* **Requirement**: Could the lines from the start of the data through the line with "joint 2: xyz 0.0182" be set down exactly, with no pictures among them?

* **The data**:
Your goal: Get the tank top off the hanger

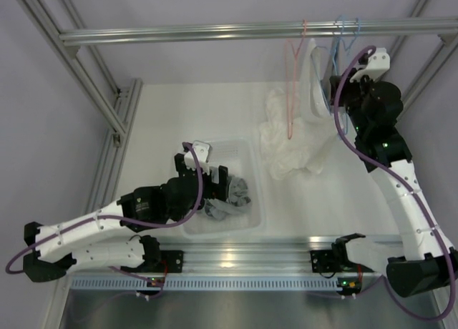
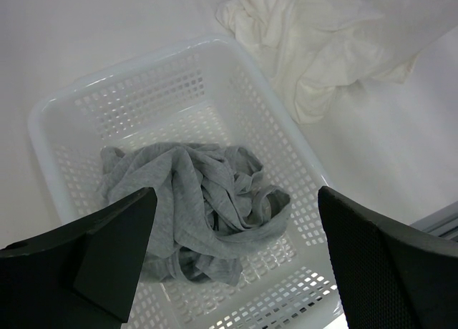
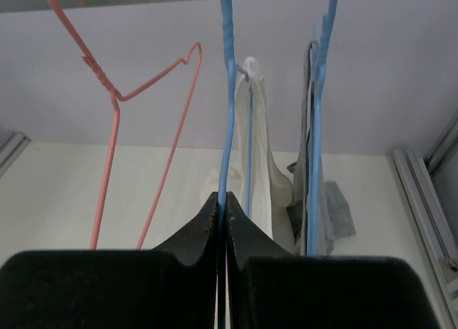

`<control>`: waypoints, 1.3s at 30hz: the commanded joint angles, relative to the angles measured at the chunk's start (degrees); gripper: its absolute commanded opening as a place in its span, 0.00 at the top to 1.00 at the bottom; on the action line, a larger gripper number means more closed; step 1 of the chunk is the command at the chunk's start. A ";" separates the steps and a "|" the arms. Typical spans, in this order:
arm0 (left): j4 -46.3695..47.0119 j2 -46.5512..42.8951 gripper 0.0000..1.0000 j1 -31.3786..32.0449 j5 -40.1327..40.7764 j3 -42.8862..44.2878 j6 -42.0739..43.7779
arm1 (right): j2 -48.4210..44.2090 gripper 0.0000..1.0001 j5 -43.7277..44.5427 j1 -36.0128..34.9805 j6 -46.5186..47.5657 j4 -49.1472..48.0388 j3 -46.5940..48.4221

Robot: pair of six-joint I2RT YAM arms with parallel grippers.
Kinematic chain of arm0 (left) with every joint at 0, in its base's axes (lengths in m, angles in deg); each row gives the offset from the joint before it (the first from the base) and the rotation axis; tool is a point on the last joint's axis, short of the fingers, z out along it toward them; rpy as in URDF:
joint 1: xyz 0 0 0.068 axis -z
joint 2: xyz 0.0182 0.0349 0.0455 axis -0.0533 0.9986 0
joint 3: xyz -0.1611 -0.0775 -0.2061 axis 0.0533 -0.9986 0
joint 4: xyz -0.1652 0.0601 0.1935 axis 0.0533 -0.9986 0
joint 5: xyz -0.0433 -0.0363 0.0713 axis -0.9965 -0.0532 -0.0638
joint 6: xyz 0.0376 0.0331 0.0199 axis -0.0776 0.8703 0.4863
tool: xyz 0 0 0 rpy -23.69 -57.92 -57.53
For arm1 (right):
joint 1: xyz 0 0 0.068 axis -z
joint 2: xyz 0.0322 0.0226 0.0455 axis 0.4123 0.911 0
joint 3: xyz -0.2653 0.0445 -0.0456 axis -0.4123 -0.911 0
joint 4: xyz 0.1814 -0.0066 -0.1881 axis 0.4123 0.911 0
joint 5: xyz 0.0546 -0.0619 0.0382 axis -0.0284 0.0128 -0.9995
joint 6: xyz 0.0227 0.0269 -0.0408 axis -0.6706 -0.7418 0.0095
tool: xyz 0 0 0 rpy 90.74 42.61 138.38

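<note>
Overhead, we look down on a white desk with two arms reaching away from us. At left, the left hand hangs over a white slotted basket. Its wrist view shows the two black fingers spread wide apart and gripping nothing. A crumpled grey garment lies in the basket beneath them.

Toward the middle, a heap of white cloth lies on the desk just right of the basket. Above it a metal rail crosses the scene, and a bare red hanger hangs from it.

Right of that, the right hand is raised toward the rail, its fingers pressed together on the wire of a blue hanger. The white tank top hangs on that hanger, just beyond the hand and above the desk. Farthest right, we see a second blue hanger carrying a darker grey top.
</note>
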 commanded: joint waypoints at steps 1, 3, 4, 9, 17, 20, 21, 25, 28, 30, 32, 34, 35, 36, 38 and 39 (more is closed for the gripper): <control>-0.29 -1.14 0.01 -0.08 0.73 -0.26 0.06 | -4.13 1.00 -3.21 0.91 -0.85 -10.88 -0.47; -0.20 -1.14 0.01 -0.08 0.82 -0.26 0.15 | -5.53 1.00 -3.83 0.91 -0.85 -11.85 -1.26; -0.29 -1.14 0.01 -0.08 0.82 -0.18 0.15 | -6.58 1.00 -3.65 0.99 -0.85 -11.85 -1.96; -0.20 -0.35 0.01 -0.08 0.56 0.52 0.24 | -9.40 1.00 -3.04 0.99 -1.03 -11.68 -4.51; 0.32 2.89 0.01 -0.08 -0.49 3.95 1.03 | -15.02 1.00 -4.09 0.91 -2.17 -10.18 -9.95; 1.82 5.44 0.01 -0.08 -2.60 6.50 2.43 | -19.41 1.00 -3.22 0.91 -3.22 -7.30 -11.63; 2.17 6.40 0.01 -0.08 -3.48 7.37 2.87 | -20.47 1.00 -2.95 0.99 -3.49 -6.58 -12.15; 5.33 11.50 0.01 -0.08 -11.19 13.70 6.64 | -27.66 1.00 -4.26 0.99 -4.10 -2.37 -15.14; 8.74 13.87 0.01 -0.08 -18.39 18.80 9.89 | -33.19 1.00 -6.62 0.91 -4.54 2.55 -16.11; 10.69 14.93 0.01 0.01 -23.06 22.84 11.65 | -35.85 1.00 -6.90 1.00 -5.15 7.12 -15.33; 12.36 17.48 0.01 0.01 -29.72 28.52 14.29 | -38.75 1.00 -7.43 0.91 -5.25 10.81 -14.01; 12.89 21.08 0.01 0.01 -34.05 33.20 17.54 | -40.69 1.00 -8.83 0.91 -5.16 15.82 -11.73; 13.68 22.48 0.01 0.01 -37.12 35.48 19.29 | -41.48 1.00 -8.75 0.91 -5.51 17.32 -11.02; 14.38 25.37 0.01 0.01 -37.15 39.86 22.27 | -43.31 1.00 -8.66 0.91 -5.94 19.24 -9.80; 16.57 28.90 0.01 -0.08 -32.35 44.36 24.05 | -45.34 1.00 -9.19 0.91 -6.91 20.49 -8.56; 16.85 32.83 0.01 -0.08 -31.01 46.91 26.06 | -46.57 1.00 -9.45 0.91 -7.26 21.28 -6.73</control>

* **Exercise solution**:
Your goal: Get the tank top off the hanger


`<control>`: waypoints, 1.3s at 30hz: the commanded joint angles, relative to the angles measured at the chunk's start (degrees); gripper: its absolute commanded opening as a place in its span, 0.00 at the top to 1.00 at the bottom; on the action line, a larger gripper number means more closed; step 1 of the chunk is the command at the chunk's start. A ";" separates the steps and a "|" the arms. Typical spans, in this order:
arm0 (left): j4 -46.3695..47.0119 j2 -46.5512..42.8951 gripper 0.0000..1.0000 j1 -31.3786..32.0449 j5 -40.1327..40.7764 j3 -42.8862..44.2878 j6 -42.0739..43.7779
arm1 (right): j2 -48.4210..44.2090 gripper 0.0000..1.0001 j5 -43.7277..44.5427 j1 -36.0128..34.9805 j6 -46.5186..47.5657 j4 -49.1472..48.0388 j3 -46.5940..48.4221

Robot: pair of six-joint I2RT YAM arms with parallel grippers.
Kinematic chain of arm0 (left) with every joint at 0, in its base's axes (lengths in m, angles in deg); each row gives the offset from the joint before it (the first from the base) and the rotation axis; tool is a point on the last joint's axis, short of the fingers, z out along it toward them; rpy as in URDF:
joint 1: xyz 0 0 0.068 axis -z
joint 2: xyz 0.0182 0.0349 0.0455 axis -0.0533 0.9986 0

Nothing more remains to be done for this exercise.